** To do **
Beginning with the first line of the data below, set down each line exactly through the line that contains "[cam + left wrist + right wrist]".
**** Records to process
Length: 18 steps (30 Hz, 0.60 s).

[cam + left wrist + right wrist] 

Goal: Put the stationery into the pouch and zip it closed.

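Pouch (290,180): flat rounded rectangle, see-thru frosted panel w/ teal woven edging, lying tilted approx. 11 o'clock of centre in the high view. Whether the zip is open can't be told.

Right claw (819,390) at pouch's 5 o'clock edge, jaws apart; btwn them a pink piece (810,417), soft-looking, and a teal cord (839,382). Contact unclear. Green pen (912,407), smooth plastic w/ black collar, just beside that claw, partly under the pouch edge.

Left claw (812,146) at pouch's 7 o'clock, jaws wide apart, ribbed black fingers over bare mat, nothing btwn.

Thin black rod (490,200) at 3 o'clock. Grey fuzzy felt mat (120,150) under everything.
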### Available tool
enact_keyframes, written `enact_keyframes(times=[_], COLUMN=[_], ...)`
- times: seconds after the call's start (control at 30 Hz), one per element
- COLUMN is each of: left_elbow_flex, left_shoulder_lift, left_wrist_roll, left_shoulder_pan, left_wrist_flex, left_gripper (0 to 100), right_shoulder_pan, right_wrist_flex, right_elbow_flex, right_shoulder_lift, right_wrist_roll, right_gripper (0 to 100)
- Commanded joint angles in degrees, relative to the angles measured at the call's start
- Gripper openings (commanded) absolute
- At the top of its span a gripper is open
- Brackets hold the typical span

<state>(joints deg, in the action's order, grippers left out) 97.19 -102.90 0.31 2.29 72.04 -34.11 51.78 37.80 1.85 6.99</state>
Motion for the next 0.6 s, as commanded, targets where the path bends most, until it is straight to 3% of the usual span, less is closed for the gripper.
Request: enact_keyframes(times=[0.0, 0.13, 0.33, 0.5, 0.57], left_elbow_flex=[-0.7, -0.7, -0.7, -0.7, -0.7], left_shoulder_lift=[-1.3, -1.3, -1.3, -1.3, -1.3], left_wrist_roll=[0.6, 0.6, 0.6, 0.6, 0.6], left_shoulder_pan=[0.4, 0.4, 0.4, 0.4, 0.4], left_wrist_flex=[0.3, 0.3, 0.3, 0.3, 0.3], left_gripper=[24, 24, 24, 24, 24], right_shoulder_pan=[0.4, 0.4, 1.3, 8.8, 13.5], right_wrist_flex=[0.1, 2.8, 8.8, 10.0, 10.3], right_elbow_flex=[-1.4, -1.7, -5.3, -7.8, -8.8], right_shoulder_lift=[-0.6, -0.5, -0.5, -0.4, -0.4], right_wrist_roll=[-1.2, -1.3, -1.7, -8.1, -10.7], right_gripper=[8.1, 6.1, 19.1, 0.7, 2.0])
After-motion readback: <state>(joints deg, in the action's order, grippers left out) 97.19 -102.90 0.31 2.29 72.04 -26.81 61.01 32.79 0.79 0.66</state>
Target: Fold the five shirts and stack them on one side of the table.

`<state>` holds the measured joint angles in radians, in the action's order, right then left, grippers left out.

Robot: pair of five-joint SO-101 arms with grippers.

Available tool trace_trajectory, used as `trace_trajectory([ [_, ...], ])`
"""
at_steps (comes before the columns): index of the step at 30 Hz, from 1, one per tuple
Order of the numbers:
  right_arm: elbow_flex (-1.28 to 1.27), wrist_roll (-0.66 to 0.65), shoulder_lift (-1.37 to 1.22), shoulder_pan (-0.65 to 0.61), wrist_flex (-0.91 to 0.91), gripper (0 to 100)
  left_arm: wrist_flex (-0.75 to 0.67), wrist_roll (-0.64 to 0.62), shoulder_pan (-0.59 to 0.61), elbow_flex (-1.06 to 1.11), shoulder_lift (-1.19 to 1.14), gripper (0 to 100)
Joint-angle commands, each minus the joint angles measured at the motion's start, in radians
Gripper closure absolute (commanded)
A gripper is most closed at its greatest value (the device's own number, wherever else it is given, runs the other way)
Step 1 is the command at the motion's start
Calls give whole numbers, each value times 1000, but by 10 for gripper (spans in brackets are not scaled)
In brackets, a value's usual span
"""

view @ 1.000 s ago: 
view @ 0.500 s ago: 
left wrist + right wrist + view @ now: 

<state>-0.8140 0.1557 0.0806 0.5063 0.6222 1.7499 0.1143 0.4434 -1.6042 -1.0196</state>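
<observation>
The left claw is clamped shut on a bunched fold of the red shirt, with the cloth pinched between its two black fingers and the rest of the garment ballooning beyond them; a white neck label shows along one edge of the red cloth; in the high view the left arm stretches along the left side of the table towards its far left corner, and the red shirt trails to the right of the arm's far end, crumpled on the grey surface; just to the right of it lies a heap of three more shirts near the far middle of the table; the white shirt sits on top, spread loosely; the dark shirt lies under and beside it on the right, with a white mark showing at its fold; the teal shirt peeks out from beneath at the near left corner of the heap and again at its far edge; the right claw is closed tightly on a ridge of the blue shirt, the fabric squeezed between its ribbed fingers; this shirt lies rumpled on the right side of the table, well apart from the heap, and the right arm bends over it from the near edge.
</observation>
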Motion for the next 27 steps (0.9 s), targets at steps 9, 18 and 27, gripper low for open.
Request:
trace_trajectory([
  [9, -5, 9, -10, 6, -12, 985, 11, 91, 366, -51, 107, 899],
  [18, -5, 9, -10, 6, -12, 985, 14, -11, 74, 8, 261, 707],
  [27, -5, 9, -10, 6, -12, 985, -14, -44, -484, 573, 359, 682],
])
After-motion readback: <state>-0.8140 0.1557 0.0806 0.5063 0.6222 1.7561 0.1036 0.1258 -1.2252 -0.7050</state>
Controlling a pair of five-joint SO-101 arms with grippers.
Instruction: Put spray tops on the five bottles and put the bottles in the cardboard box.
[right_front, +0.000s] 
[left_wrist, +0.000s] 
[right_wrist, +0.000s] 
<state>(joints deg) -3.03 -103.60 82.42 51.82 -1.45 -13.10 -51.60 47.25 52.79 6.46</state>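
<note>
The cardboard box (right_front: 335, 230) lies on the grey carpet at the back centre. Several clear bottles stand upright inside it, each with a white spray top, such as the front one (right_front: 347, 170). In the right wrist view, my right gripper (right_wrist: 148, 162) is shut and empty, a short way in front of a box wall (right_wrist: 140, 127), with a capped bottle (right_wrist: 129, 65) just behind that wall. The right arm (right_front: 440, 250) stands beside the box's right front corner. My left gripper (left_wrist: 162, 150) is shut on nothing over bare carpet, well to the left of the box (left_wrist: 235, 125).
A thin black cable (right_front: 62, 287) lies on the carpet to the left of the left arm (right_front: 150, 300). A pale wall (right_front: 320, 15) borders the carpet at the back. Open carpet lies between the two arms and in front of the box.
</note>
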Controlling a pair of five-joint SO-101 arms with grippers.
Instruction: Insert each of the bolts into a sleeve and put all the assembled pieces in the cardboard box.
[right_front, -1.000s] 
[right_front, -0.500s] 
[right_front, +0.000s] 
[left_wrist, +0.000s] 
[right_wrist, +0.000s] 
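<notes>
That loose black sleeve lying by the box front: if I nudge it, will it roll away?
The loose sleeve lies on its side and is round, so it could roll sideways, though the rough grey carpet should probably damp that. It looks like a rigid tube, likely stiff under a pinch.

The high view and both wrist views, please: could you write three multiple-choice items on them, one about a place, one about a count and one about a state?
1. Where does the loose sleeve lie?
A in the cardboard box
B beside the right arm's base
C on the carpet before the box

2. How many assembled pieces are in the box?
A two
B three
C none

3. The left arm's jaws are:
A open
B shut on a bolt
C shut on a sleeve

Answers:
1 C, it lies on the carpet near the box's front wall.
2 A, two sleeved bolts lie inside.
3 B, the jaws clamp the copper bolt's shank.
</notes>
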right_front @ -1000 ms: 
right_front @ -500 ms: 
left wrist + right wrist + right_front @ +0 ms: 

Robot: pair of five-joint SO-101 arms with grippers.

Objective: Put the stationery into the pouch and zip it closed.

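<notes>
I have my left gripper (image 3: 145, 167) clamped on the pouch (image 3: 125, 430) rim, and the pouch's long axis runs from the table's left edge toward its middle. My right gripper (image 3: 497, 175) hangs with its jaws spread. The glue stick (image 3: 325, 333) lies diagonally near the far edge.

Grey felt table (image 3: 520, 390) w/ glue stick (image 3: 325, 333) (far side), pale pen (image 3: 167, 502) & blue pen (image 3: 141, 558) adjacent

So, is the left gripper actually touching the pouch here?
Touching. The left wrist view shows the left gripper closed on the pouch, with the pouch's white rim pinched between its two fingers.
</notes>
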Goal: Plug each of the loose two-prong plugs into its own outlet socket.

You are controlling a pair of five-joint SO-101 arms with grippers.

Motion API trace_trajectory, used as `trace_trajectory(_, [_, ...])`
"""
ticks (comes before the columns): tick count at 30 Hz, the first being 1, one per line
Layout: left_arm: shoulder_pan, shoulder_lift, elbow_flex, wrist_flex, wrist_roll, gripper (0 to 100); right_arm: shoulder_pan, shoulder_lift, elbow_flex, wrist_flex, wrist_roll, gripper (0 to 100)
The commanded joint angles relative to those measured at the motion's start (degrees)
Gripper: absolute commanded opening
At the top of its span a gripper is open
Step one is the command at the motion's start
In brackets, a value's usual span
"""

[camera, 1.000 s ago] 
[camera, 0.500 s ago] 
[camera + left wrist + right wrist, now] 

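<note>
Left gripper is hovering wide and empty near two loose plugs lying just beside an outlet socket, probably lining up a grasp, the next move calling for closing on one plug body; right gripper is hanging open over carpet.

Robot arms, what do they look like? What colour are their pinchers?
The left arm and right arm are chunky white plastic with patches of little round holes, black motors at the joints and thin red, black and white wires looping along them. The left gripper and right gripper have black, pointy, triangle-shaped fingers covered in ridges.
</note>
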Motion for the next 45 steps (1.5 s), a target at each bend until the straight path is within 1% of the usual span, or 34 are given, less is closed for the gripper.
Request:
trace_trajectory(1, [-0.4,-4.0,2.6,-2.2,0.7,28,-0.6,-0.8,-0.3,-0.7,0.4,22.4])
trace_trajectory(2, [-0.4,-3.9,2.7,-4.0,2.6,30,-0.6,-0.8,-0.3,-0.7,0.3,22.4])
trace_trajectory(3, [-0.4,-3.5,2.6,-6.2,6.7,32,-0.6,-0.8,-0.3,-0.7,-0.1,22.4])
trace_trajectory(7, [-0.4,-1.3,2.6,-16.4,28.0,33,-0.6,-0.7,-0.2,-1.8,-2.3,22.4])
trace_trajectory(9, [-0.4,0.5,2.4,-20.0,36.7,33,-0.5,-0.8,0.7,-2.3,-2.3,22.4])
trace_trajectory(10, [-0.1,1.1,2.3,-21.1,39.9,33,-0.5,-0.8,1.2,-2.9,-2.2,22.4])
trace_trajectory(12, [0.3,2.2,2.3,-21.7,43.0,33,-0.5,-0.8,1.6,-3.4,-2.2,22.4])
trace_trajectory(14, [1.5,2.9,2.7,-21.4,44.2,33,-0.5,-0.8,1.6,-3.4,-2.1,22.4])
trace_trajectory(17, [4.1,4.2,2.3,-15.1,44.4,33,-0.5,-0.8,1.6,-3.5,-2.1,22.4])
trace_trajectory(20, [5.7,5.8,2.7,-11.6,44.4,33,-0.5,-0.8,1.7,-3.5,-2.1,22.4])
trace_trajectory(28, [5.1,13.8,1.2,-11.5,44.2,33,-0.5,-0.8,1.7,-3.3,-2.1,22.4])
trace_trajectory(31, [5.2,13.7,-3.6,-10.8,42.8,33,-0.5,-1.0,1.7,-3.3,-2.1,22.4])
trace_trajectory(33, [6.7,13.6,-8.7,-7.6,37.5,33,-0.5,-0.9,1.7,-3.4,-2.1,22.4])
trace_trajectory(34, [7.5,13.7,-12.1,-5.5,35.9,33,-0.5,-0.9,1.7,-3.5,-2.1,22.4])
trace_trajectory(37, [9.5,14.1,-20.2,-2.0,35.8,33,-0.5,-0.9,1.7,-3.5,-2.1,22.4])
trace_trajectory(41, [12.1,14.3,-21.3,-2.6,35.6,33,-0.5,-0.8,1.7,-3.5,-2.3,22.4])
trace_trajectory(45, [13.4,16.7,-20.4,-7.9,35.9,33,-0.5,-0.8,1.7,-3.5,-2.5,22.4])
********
** Answer for this exercise **
Length: 18 steps (30 Hz, 0.60 s).

[cam + left wrist + right wrist] 

There is nothing more to this exercise.